Listed entries
══════════

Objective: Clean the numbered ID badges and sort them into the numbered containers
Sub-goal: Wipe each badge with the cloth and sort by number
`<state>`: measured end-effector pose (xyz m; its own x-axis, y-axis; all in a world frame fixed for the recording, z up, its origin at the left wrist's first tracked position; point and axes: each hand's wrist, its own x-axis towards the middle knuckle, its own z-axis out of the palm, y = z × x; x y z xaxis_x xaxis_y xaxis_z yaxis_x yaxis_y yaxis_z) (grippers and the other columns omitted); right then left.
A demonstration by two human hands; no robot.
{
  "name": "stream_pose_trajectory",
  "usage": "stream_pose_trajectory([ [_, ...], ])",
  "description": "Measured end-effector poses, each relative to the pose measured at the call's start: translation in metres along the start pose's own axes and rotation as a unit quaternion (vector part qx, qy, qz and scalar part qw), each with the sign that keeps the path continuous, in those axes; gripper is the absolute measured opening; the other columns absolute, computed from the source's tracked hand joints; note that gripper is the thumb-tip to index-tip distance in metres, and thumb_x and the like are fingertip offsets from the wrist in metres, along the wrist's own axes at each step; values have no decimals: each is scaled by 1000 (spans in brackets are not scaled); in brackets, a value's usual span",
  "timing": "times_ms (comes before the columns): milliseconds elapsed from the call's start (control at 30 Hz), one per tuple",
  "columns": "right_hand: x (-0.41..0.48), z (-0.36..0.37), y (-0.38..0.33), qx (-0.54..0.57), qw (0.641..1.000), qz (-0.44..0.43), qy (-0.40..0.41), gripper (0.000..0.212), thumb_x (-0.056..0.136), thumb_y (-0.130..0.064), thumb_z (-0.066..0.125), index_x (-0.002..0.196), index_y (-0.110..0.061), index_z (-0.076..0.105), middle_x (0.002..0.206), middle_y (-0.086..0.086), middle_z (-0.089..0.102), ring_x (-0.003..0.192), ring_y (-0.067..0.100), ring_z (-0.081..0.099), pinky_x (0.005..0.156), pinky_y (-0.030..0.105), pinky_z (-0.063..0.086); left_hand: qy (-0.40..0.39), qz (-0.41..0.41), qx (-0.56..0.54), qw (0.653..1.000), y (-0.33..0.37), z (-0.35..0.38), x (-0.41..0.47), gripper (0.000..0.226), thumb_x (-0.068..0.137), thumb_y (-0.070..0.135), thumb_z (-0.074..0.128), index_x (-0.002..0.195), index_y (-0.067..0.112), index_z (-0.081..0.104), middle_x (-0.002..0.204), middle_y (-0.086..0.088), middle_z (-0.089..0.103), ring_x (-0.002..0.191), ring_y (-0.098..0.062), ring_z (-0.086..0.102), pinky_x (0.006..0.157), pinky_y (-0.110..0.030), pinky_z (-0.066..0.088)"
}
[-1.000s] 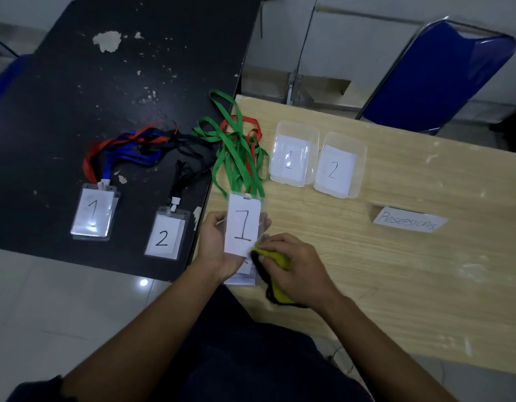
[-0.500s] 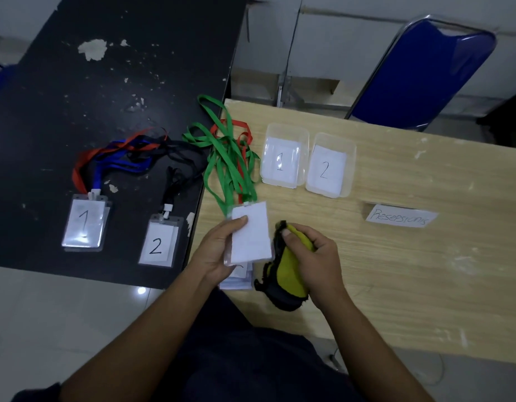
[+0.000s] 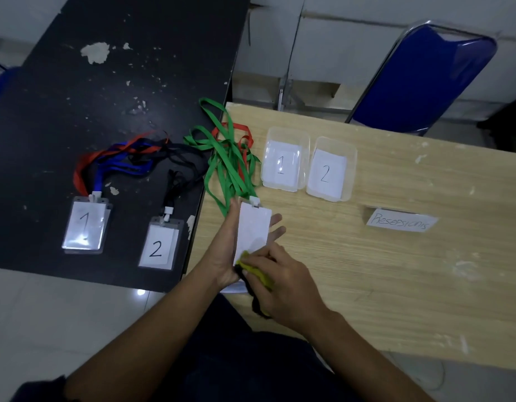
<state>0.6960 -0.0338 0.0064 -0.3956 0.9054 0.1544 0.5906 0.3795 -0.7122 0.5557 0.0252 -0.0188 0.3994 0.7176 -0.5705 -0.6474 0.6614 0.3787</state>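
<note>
My left hand point(image 3: 225, 250) lies palm up under a badge point(image 3: 254, 230) whose blank white back faces me; its green lanyard point(image 3: 227, 161) trails away over the table edge. My right hand point(image 3: 285, 282) grips a yellow and black cloth point(image 3: 255, 272) and presses it on the badge's lower end. Another badge point(image 3: 236, 288) lies partly hidden beneath my hands. Two clear containers marked 1 point(image 3: 284, 159) and 2 point(image 3: 330, 169) stand side by side on the wooden table point(image 3: 396, 271). Badges numbered 1 point(image 3: 85, 224) and 2 point(image 3: 159, 245) lie on the black table point(image 3: 91, 97).
A paper label with handwriting point(image 3: 402, 223) lies right of the containers. Red, blue and black lanyards point(image 3: 126, 161) are tangled on the black table. A blue chair point(image 3: 422, 79) stands behind the wooden table. Pale floor shows at the lower left.
The badge was turned over from its number 1 face to its blank back. My right hand drew the cloth aside, then brought it back onto the badge's lower end.
</note>
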Motion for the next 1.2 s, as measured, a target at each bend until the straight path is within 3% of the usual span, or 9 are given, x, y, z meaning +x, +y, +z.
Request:
stream_pose_trajectory([
  [133, 23, -1, 5, -53, 999, 4, -1, 19, 92, -29, 59, 108, -26, 67, 95, -1, 56, 69, 23, 60, 50, 39, 51, 36, -32, 3, 999, -11, 0, -5, 80, 83, 74, 44, 129, 13, 65, 131, -15, 64, 120, -30, 62, 101, -44, 50],
  [300, 56, 1, 17, -41, 986, 149, 57, 22, 91, -28, 65, 110, -21, 74, 94, 0, 61, 82, 22, 63, 66, 35, 51, 56, -29, -1, 998, -11, 1, -4, 57, 97, 58, 41, 116, 15, 73, 114, -12, 71, 102, -26, 71, 84, -39, 59],
  [533, 11, 14, 0, 63, 997, -39, -32, 22, 94, -27, 64, 114, -23, 71, 98, -4, 62, 82, 14, 62, 64, 37, 52, 88, -8, -2, 996, 15, -10, -3, 74, 97, 66, 31, 135, 7, 55, 132, -18, 63, 118, -32, 63, 103, -47, 46],
  [633, 13, 0, 21, -37, 999, -39, -1, 19, 93, -26, 65, 111, -25, 69, 98, -4, 61, 75, 17, 62, 53, 36, 52, 71, -20, 7, 997, 7, -2, -6, 71, 96, 66, 33, 131, 9, 59, 124, -17, 67, 104, -29, 69, 89, -40, 53],
  [800, 39, -14, 38, -103, 984, 100, 104, 17, 90, -24, 68, 104, -21, 75, 88, -3, 59, 67, 20, 61, 52, 32, 49, 53, -18, 26, 998, -6, 7, -6, 69, 87, 72, 38, 119, 16, 61, 88, -8, 65, 71, -19, 65, 60, -26, 54],
  [867, 41, -8, 27, -85, 988, 87, 93, 19, 90, -27, 65, 106, -21, 74, 89, -1, 59, 70, 21, 61, 55, 34, 51, 49, -10, 33, 998, -2, 9, -4, 77, 79, 74, 43, 125, 14, 60, 98, -11, 69, 82, -22, 68, 69, -30, 57],
  [967, 29, 2, 7, -26, 999, -10, 31, 24, 92, -26, 61, 112, -19, 71, 95, 3, 61, 75, 21, 62, 57, 39, 53, 45, -32, 42, 998, 4, 6, -5, 93, 71, 79, 43, 123, 6, 69, 130, -14, 64, 120, -24, 62, 105, -38, 45],
  [1133, 45, -7, 13, -72, 993, 48, 80, 20, 92, -22, 65, 109, -16, 73, 97, 3, 64, 78, 22, 64, 59, 35, 52, 59, -23, 50, 997, -6, 8, -11, 69, 91, 69, 37, 122, 18, 70, 115, -11, 71, 101, -23, 71, 75, -33, 58],
  [1200, 59, -9, 16, -65, 986, 111, 109, 21, 92, -23, 64, 110, -16, 73, 97, 2, 65, 82, 21, 64, 65, 35, 52, 69, -13, 71, 995, -10, 13, -11, 58, 98, 57, 38, 133, 16, 61, 124, -12, 68, 110, -23, 67, 79, -33, 57],
])
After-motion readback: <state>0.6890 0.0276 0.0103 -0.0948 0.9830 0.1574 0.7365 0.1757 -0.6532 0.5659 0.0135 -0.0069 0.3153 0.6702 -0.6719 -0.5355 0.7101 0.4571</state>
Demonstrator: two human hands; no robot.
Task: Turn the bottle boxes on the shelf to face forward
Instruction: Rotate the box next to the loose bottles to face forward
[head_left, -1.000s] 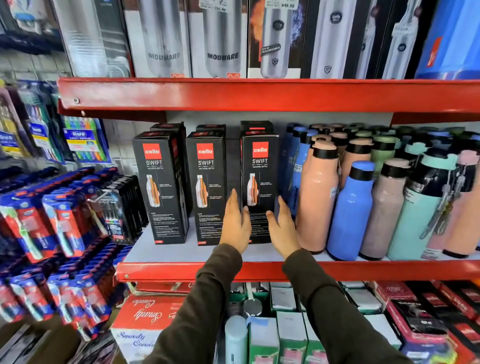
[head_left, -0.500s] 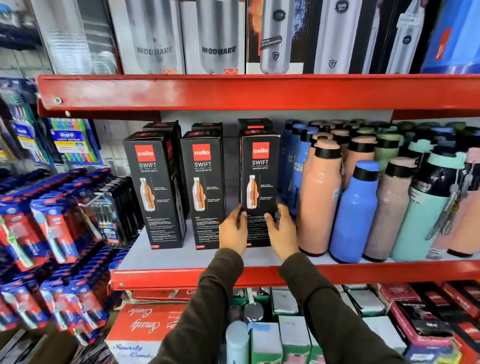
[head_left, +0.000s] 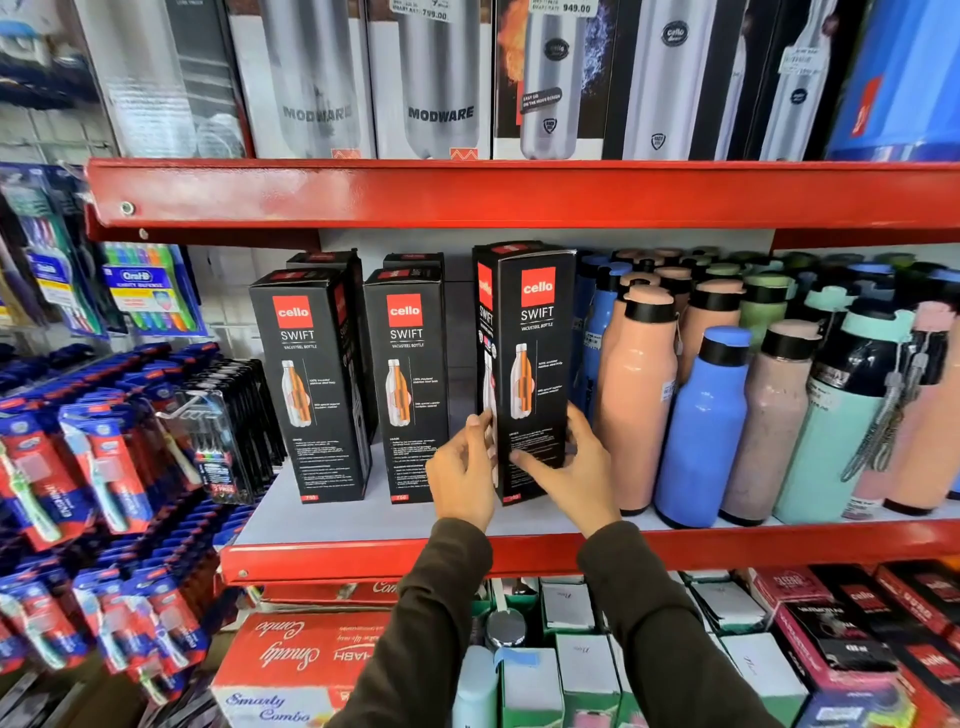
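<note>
Between both hands' fingers (head_left: 524, 460): box (head_left: 535, 374), seemingly lifted.

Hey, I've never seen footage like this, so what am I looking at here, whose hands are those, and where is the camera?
There is no machine here. A person wears a camera on the head, looking forward and down, so you see their own arms reaching out. The left hand and right hand grip a black Cello Swift bottle box, angled so its side panel shows. It stands on a red-edged shop shelf. Two matching boxes stand to its left, and loose coloured bottles to its right.
</note>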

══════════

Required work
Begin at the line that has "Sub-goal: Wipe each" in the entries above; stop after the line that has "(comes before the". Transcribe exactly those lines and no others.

Answer to this task
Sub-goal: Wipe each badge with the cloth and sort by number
`<state>`: measured end-effector pose (xyz m; its own x-axis, y-axis; all in a world frame fixed for the recording, z up, its origin at the left wrist's first tracked position; point and axes: each hand's wrist, its own x-axis towards the middle knuckle, its own z-axis out of the palm, y = z × x; x y z xaxis_x xaxis_y xaxis_z yaxis_x yaxis_y yaxis_z) (grippers and the other columns omitted); right then left.
A demonstration by two human hands; no robot.
{
  "name": "stream_pose_trajectory",
  "usage": "stream_pose_trajectory([ [_, ...], ])",
  "description": "Measured end-effector poses, each relative to the pose measured at the call's start: translation in metres along the start pose's own axes and rotation as a unit quaternion (vector part qx, qy, qz and scalar part qw), each with the sign that keeps the path continuous, in those axes; gripper is the absolute measured opening; the other columns absolute, computed from the source's tracked hand joints; note that gripper is the thumb-tip to index-tip distance in metres, and thumb_x and the like are fingertip offsets from the wrist in metres, along the wrist's own axes at each step; values have no decimals: each is scaled by 1000 (spans in brackets are not scaled); in brackets, a value's usual span",
  "timing": "times_ms (comes before the columns): milliseconds elapsed from the call's start (control at 30 Hz), one per tuple",

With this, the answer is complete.